Report from the Fronts #14: Unusual Banknotes

I recently acquired two banknotes that are pertinent to these reports. The first is a one rupee note issued in February 1916 by the Deutsch-Ostafrikanische Bank (German East Africa Bank).  It is actually an Interims-Banknote, a provisional banknote, which is hardly surprising inasmuch as the German colony was being invaded from every side.  Cut off from Germany and losing all the major towns, the colonial authorities began printing these emergency bills, ultimately using every sort of paper – even wrapping paper and wall paper – they could get their hands on.  When the regular paper ran out, they began using paper made from jute.  Coins were being minted from shell casings.

General Paul von Lettow-Vorbeck

General Paul von Lettow-Vorbeck

Interims-Banknote - obverse

Interims-Banknote – obverse

Interims-Banknote - reverse

Interims-Banknote – reverse

 

When Lettow-Vorbeck had to abandon the capital, Dar es Salaam, Governor Heinrich Schnee accompanied him and insisted on bringing the four tons of remaining banknotes.  This load required 400 porters and slowed the march, causing Lettow-Vorbeck to threaten to burn the lot if he was delayed again.  When in 1917 this supply was gone, along with the mints in Dar es Salaam and Tabor, Lettow-Vorbeck used a child’s printing kit to make crude Buschnoten, bush notes.

Buschnote - reverse

Buschnote – reverse

Governor Heinrich Schnee

Governor Heinrich Schnee

Buschnote - obverse

Buschnote – obverse

One wonders what a single rupee would get one in 1916 Tanganyika.

 

 

The second is more interesting – well, at least to me.  This is a ten perpera note issued in July 1914 by the Kingdom of Montenegro – Краљевина Црнa Горa (Kraljevina Crna Gora).  Why is this interesting?  Because although Montenegro was a discernable and frequently independent principality from the 16th century and was formally recognized as a kingdom by the Treaty of Berlin in 1878, it issued its own currency for only twelve years – or perhaps less.

10 perpera - reverse

10 perpera – reverse

10 perpera - obverse

10 perpera – obverse

 

 

 

 

 

 

 

 

 

 

 

 

In the second half of the 19th century Montenegro was using the Austria-Hungarian kroner (at least I think so, inasmuch as the new Montenegrin currency was based on the kroner), and this remained the case after 1878.  Prince Nikola I Petrović-Njegoš, ruler of Montenegro since 1860, introduced a national currency in 1906, the perper, named after the currency of Serbia. The king of Serbia, Alexander Obrenović, was assassinated in 1903, and Nikola believed himself to be the successor of the now extinct Obrenović dynasty and would unite all the Serbs.

Nicola and friends

Nicola and friends

Proclamation of the Kingdom of Montenegro

Proclamation of the Kingdom of Montenegro

Nikola I of Montenegro

Nikola I of Montenegro

The 1906 issue was of small denomination coins, and gold perpera coins appeared in 1910, when Nikola proclaimed himself king. The first banknotes were not printed until 1912. In January 1916 both Serbia and Montenegro were overrun by the Austrians, and Nikola went into exile, ultimately in France. The Austrians subsequently overprinted existing perpera notes and in 1917 issued vouchers in perpera amounts.
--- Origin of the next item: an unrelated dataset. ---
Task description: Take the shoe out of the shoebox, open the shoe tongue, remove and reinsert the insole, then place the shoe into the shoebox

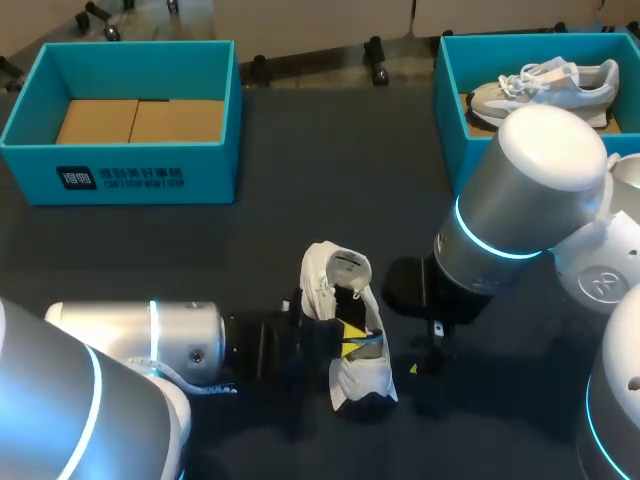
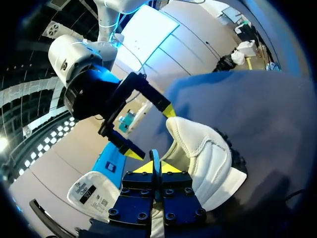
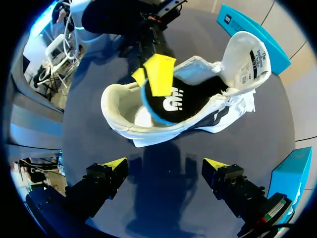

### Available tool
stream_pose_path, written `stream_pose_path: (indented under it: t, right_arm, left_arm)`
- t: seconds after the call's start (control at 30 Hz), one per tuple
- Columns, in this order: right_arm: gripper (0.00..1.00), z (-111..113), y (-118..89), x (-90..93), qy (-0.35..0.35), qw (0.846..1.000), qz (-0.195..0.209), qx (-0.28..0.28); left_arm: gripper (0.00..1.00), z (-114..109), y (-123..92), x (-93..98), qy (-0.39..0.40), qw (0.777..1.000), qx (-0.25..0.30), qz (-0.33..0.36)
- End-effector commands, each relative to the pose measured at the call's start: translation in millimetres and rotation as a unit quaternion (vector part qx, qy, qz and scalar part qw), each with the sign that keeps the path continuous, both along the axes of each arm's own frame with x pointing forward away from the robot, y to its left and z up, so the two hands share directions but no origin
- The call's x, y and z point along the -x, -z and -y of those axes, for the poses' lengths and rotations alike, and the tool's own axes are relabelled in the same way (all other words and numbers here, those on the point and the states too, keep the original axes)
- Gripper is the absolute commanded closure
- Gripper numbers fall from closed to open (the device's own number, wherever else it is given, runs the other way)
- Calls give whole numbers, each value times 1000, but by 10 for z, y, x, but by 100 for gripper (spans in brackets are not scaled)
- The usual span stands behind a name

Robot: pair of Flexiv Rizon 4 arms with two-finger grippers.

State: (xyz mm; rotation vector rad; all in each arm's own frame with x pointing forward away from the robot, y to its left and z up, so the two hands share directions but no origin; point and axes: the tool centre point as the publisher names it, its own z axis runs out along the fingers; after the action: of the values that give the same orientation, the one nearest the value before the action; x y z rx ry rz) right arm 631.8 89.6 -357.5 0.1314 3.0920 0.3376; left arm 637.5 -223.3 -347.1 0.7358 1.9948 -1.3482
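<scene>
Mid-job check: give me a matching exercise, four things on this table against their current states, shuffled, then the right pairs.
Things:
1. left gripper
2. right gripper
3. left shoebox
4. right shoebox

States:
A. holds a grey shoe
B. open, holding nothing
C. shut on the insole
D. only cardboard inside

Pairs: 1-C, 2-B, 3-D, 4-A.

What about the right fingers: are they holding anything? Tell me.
No, the right fingers stand wide apart with nothing between them, and the shoe lies ahead of them, untouched.
</scene>
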Motion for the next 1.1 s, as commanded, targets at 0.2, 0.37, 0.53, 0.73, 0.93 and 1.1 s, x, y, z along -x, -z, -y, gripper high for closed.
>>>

The royal family before the war

The royal family before the war

The royal family in exile after the war

The royal family in exile after the war

In December 1918 Montenegro disappeared as an independent state, absorbed into the new Serbian dominated state of Yugoslavia, and Nikola was declared deposed, dying in exile a few years later. When Yugoslavia disintegrated in the 1990s and Montenegro became independent again, the government decided to use the Deutsche Mark and then the Euro. Thus, Montenegro essentially only issued its own currency from 1906 to 1916 and banknotes from 1912 to 1916.